To this day, the Gaza Strip, the West Bank, East Jerusalem, and the Golan Heights remain subjugated under a brutal Israeli military occupation, denied basic human needs like water, electricity, and medical care, and subject to regular civilian massacres by the occupation forces. Most recently, the 2014 assault on Gaza left 2,235 Palestinian civilians dead, including more than 500 children, over the course of 51 days.
As part of Israeli Apartheid Week, join Columbia University Apartheid Divest in remembering the victims of the Naksa, recognizing the 50th year of subsequent military occupation, and discussing its lasting impact on the 69 year Palestinian freedom struggle. Learn how the UN Security Council’s 1967 Resolution 242, condemning Israel’s actions and calling for the right of return for all displaced Palestinian refugees, laid the groundwork for the Palestinian civil society call for Boycotts, Divestment, and Sanctions against Israel – a call we hope to honor by pressuring Columbia’s administration to divest its $10 billion endowment from companies that profit from the occupation.
Palestine in U.S. Politics: Israel, AIPAC, and American Foreign Policy
Thursday, March 2nd
Broadway Room, Lerner Hall
NON CUID MUST RSVP TO THIS EVENT
Israel commands a very strategic role in American foreign interests, representing an integral ally to the US in the Middle East. Israel is the largest recipient of American foreign aid and, just recently, President Obama signed a $38 billion military aid package, solidifying the close relationship between the two nations. President Trump has continuously cited Israel as an inspiration for his racist immigration policies and Prime Minister Netanyahu reciprocally voiced his support for Trump’s plan to build a wall.
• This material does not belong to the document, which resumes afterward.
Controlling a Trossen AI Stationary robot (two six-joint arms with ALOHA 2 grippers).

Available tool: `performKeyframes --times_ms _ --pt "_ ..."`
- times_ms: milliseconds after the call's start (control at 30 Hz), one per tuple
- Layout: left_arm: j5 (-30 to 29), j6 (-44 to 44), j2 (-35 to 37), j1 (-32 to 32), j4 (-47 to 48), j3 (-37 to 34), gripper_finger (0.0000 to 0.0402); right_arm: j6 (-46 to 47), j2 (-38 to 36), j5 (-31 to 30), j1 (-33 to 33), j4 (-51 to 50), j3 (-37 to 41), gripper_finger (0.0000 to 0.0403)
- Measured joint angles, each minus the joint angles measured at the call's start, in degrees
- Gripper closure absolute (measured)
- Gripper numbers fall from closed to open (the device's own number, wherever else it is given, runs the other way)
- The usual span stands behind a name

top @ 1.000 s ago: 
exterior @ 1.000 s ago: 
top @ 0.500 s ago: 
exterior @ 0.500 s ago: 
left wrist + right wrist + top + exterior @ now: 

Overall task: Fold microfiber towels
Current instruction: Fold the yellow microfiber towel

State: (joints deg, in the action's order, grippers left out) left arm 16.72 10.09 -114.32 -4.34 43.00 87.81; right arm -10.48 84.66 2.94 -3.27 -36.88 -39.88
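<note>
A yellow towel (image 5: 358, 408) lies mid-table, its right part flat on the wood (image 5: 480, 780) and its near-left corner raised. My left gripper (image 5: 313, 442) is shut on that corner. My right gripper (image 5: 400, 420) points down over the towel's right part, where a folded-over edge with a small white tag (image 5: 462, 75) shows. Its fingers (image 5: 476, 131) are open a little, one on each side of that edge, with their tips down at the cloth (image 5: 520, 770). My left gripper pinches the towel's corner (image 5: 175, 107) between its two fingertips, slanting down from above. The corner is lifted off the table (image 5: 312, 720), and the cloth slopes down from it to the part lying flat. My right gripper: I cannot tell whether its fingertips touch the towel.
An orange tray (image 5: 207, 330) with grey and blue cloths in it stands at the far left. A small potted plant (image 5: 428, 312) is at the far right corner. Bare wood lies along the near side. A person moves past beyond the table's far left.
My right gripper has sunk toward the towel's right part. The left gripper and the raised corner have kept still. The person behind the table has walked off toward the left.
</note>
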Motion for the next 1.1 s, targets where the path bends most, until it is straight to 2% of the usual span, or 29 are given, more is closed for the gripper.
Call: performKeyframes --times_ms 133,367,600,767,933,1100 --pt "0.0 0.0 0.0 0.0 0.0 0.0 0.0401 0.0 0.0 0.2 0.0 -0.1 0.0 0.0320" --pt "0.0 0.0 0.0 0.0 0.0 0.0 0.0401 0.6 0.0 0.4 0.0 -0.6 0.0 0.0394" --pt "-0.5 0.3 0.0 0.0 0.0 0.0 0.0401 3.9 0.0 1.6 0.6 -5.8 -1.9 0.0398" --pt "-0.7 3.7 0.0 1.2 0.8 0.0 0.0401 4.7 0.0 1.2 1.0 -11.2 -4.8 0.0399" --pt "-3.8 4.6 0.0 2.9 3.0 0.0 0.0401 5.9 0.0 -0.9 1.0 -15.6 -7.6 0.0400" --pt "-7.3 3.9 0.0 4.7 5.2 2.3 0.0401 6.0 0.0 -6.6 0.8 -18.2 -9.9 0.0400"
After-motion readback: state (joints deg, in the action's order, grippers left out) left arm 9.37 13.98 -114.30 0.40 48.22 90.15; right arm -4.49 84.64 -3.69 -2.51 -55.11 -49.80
Join Columbia University Apartheid Divest as we discuss the place of Palestine in the American political discourse. We are proud to host Professor Joseph Massad from the Middle Eastern, South Asian and African studies department who will share his views on the discourse about Palestine in US Politics, the unique role that Israel plays in US national interests, and the significance of the American Israel Public Affairs Committee (AIPAC) in determining the US’ foreign policy towards Palestine and the Middle East region more generally.
Teaching Palestine: Scholarship and Resistance
Friday, March 3rd
Join us for a panel discussion between MESAAS PhD candidates Rana Baker, Nasser Abourahme and Matan Cohen who will share their experience in bringing together their academic research and Palestine activism. Their talks will focus on how their scholarship has changed, inspired or hindered their solidarity work on Palestine as well as ideas and strategies for the future.